Susan McCorkindale

Author. Editor. Autism Advocate.

Confessions

4.18.17

Dear Cuyler, I promise to fill it before you get home

I think I can hear an echo in here

 

I promise, I really do, to stock up before you come home. I’ll fill it with steaks and Alfredo sauce and of course more eggs. I think there are three in that carton right now. And don’t worry, I’ll get Gatorade and ginger ale and those chicken things you like, too. I didn’t take a picture of the freezer, but there are two full gallons of chocolate ice cream in there just waiting for you to slather in chocolate syrup and enjoy. (Don’t worry, I threw out the leftover, bizarre frozen baguettes we somehow took with us when we left what’s his name’s house. I took the strange bread and left the Maserati. What was I thinking?) Since you’re certain to come home with a hankering for meat pies and all the cool things you’ve been enjoying in New Zealand, I promise to leave some room so we can stock up on the new stuff too. But for now, I’m sort of enjoying our empty fridge. For one thing, it’s much easier to clean. And when the wine refrigerator gets too full, I can stick the extras in without a hassle.
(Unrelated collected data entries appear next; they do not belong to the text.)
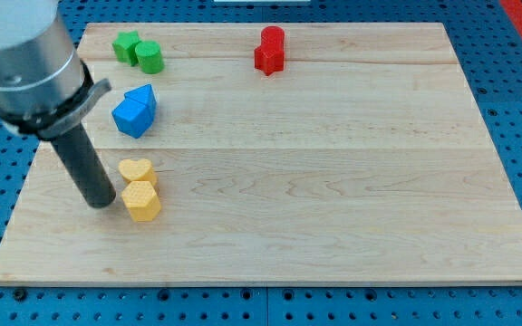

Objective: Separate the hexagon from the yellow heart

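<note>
The work surface is a pale wooden board (333, 181) made of joined planks, with the grain running from the view's left to its right. It rests on a blue perforated base (515, 136) that shows on all sides; a red patch is visible at the view's top right corner.

My tip (102, 203) rests on the board near its left edge, just left of the yellow hexagon (140, 200) and very close to it; contact cannot be confirmed. The tool is a plain dark rod with no jaws and holds nothing.

The yellow hexagon lies in the left part of the board, below centre. The yellow heart (137, 171) sits directly above it, and the two touch.

Nearer the top left corner lie two blue blocks (135, 110), pressed together, shapes unclear. At the top left corner a green block (126, 44) and a green cylinder (149, 57) sit side by side. Two red blocks (269, 49) stand together at the top edge, near its middle.
</note>
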Robot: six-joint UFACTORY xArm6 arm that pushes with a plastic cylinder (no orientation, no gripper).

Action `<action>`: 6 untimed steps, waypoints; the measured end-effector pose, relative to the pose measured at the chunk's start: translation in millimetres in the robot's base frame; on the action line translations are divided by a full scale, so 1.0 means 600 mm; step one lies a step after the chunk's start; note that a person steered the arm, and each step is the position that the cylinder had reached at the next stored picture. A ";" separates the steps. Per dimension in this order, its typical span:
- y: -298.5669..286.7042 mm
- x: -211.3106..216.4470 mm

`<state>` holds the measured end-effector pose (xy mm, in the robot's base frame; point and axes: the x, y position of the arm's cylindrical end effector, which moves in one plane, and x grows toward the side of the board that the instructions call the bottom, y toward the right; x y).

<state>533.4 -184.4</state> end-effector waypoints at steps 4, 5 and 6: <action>0.156 -0.051; 0.214 -0.096; 0.272 -0.134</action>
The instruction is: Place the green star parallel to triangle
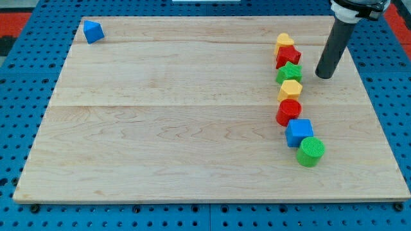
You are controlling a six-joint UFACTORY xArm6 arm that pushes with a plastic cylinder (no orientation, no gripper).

Your bathroom’s a little less cluttered, as well.

 

Hmmm. Should I ditch the zombie plaque for the other?

I mean, it’s the one the girls use when they visit, so I had to pretty it up a bit. Don’t worry, your razors, vitamins, hair products, nail clippers, sunscreens, retainers, shampoos, body washes (yes, I cleaned out the shower too; sometimes the girls stay over!), etc. are all tucked away safely, and I promise to return them to their proper, scattered spots prior to your return. Although ya gotta admit, it does look kinda nice like this.

As for your bedroom, never fear. It’s fine. The same. I plan only to paint.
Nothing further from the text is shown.